Exercise objective:
From the line that contains "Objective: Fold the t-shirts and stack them" through the line that contains "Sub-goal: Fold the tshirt", output every line of the listing below exactly and leave out all the rest.
[Opening Collected data section]
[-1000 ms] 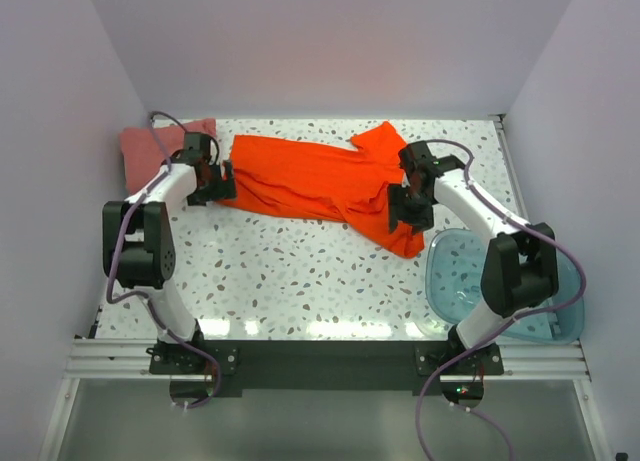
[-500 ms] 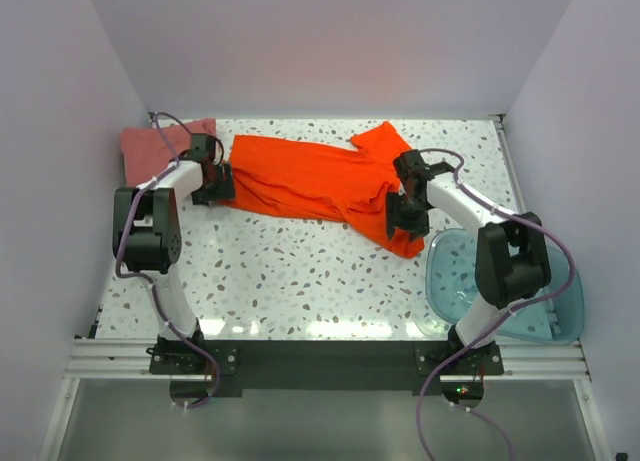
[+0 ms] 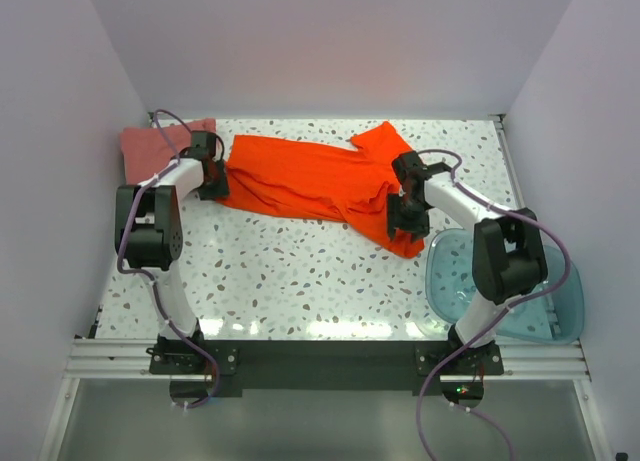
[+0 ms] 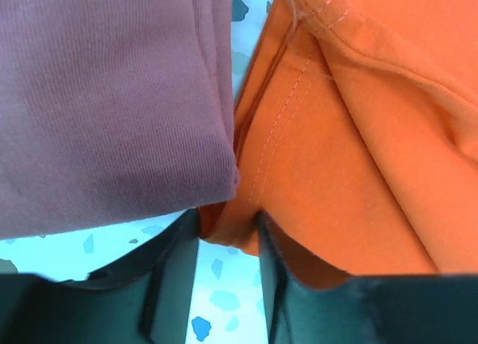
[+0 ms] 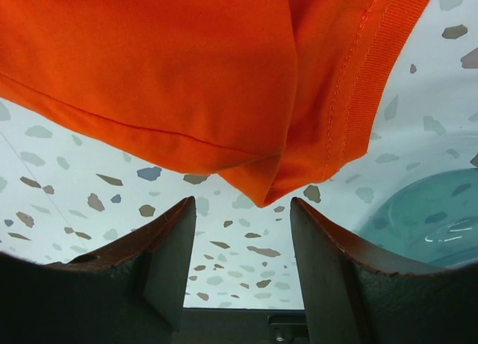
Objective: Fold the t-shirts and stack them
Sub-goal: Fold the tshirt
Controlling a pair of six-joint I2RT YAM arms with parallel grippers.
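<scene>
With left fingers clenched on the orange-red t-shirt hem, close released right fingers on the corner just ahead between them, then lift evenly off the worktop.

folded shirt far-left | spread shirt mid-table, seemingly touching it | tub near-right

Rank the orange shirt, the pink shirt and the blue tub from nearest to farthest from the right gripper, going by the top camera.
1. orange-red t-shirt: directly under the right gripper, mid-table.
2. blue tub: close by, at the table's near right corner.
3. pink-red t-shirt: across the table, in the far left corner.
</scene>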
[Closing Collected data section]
Answer box:
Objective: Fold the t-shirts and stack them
Sub-goal: Fold the tshirt

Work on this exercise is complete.